Las desigualdades, la pobreza, las políticas extractivistas, la violencia contra las mujeres, los problemas del sistema de salud y del sistema educativo, la corrupción, la criminalidad juvenil, el hambre, el desplazamiento forzado, la informalidad laboral y muchas otras problemáticas no se solucionan con la firma de un acuerdo y su transformación requiere del compromiso y la constancia de los defensores.
Los coletazos de la ultraderecha también serán un obstáculo. Quienes durante más de 60 años han promovido el uso de la violencia contra quienes han exigido mejores condiciones de vida están ahí: hacen parte del poder institucional, tienen cooptada una buena parte del Estado y no están cruzados de brazos: están vociferando la guerra, la exclusión, la belicosidad.
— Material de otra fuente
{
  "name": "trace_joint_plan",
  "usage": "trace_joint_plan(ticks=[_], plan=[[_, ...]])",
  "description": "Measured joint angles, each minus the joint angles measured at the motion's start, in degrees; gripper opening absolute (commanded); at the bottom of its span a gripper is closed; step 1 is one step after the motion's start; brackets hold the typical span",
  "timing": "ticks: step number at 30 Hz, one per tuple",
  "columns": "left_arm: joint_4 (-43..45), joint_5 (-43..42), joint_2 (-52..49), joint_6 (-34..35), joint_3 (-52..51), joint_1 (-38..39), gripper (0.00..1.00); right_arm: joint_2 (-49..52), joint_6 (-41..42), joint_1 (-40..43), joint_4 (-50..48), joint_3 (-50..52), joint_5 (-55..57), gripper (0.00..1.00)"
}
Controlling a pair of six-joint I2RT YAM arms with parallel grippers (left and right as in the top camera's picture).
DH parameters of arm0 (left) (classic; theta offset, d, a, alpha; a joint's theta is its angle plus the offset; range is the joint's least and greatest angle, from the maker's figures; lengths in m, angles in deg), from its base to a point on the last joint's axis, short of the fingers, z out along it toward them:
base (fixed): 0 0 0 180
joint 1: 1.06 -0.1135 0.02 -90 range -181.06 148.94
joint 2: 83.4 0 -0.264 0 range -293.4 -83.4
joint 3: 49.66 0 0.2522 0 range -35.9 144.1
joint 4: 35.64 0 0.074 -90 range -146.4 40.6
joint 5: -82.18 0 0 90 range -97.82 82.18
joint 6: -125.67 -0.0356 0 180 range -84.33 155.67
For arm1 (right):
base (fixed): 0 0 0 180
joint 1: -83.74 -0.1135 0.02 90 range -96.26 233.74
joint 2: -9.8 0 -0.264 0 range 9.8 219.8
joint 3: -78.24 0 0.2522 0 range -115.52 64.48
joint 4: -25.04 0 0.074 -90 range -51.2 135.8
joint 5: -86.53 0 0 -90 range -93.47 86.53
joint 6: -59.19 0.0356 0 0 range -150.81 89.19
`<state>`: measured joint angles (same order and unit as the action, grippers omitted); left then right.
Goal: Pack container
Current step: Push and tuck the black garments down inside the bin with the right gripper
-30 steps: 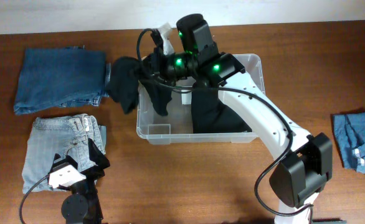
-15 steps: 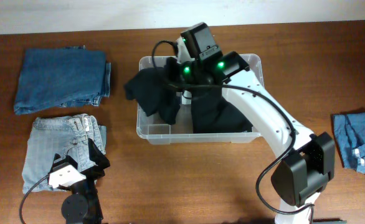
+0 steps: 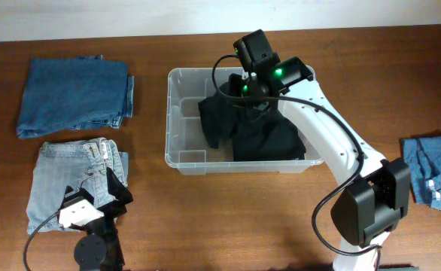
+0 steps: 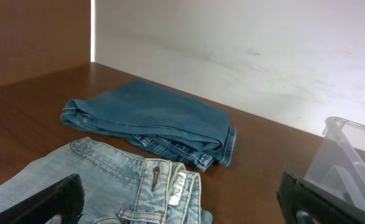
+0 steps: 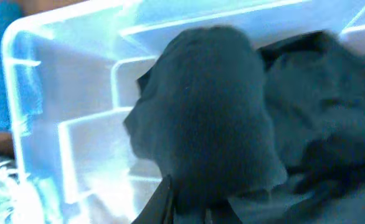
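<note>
- Progress: one folded black garment [image 3: 269,141] lies in the container [image 3: 177,120], just beside the right gripper [image 5: 192,208] on its arm side. A second black garment [image 3: 214,120] hangs from that gripper inside the walls and is not yet released.
- Left to pack, by judgement: dark blue jeans [image 3: 74,94] and light jeans [image 3: 62,177], both well apart from the right gripper beyond the container's far wall. A denim piece [image 3: 435,173] lies back near the arm's base.
- Right gripper: jaws closed on the second black garment's upper edge.
- Right arm: extended over the container's rim, wrist pitched downward.
- Left gripper [image 4: 179,193]: fingers spread wide, holding nothing, low over the light jeans.
</note>
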<state>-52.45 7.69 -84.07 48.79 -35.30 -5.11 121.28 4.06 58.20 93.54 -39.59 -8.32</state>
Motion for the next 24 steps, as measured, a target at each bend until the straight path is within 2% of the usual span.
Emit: trace_joint_plan(ticks=[2,4,7,8,9,11,13,17,24], plan=[[0.0,0.0,-0.02,0.0,-0.02,0.0,0.99,0.0,-0.5,0.0,0.0,0.07,1.79,0.16],[0.0,0.0,0.0,0.0,-0.02,0.0,0.99,0.0,-0.96,0.0,-0.04,0.37,3.5,0.4],[0.0,0.0,0.0,-0.02,-0.02,0.0,0.99,0.02,-1.29,0.0,-0.02,0.94,5.29,0.88],[0.0,0.0,0.0,0.0,0.0,0.0,0.99,0.02,-1.53,0.0,0.0,1.03,5.57,0.96],[0.0,0.0,0.0,0.0,-0.02,0.0,0.99,0.13,-2.19,0.0,0.0,1.07,5.95,0.99],[0.0,0.0,-0.02,0.0,-0.02,0.0,0.99,0.35,-3.61,0.0,0.0,1.07,6.4,0.98],[0.0,0.0,-0.02,0.0,-0.02,0.0,0.99,0.66,-5.09,0.0,0.0,1.07,7.28,0.93],[0.0,0.0,0.0,0.0,-0.02,0.0,0.99,0.72,-6.84,0.0,0.81,1.07,10.25,0.71],[0.0,0.0,-0.02,0.0,-0.02,0.0,0.99,1.18,-8.04,0.2,1.79,1.05,14.86,0.53]])
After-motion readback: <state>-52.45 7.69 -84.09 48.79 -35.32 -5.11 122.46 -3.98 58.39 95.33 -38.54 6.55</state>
Han emergido muchos grupos neofascistas que actúan descaradamente e irrumpen en las ciudades con sus consignas agresivas, con sus panfletos y con sus periódicos.
Ese sector de la sociedad va a hacer todo lo posible por arruinar el proceso de transición hacia la paz y seguirá promoviendo una parainstitucionalidad con la que perseguirá y se opondrá a quienes creemos en los derechos humanos. Nos van acusar –como siempre lo han hecho- de terroristas, de pro insurgentes, de criminales; nos van a atacar con desparpajo y violencia, pero no nos amilanarán.
Seguiremos defendiendo la vida y, con generosidad, seguiremos entregando nuestros días a esta causa que es la causa más bonita del mundo porque es la causa de la paz y la justicia social. En lo que viene, la pedagogía de la esperanza será indispensable: nos acercaremos a las víctimas, a los desplazados y a los más jóvenes para ayudarlos a despertar del letargo en el que muy sutilmente los han sumergido. Ellos también le gritarán al mundo que las cosas no andan bien y que la ignominia se empeña en imponerse sobre sus vidas, pero también le dirán que nada está perdido y que sus pies ya marchan por el camino de la utopía, la bella utopía de la paz y la justicia social.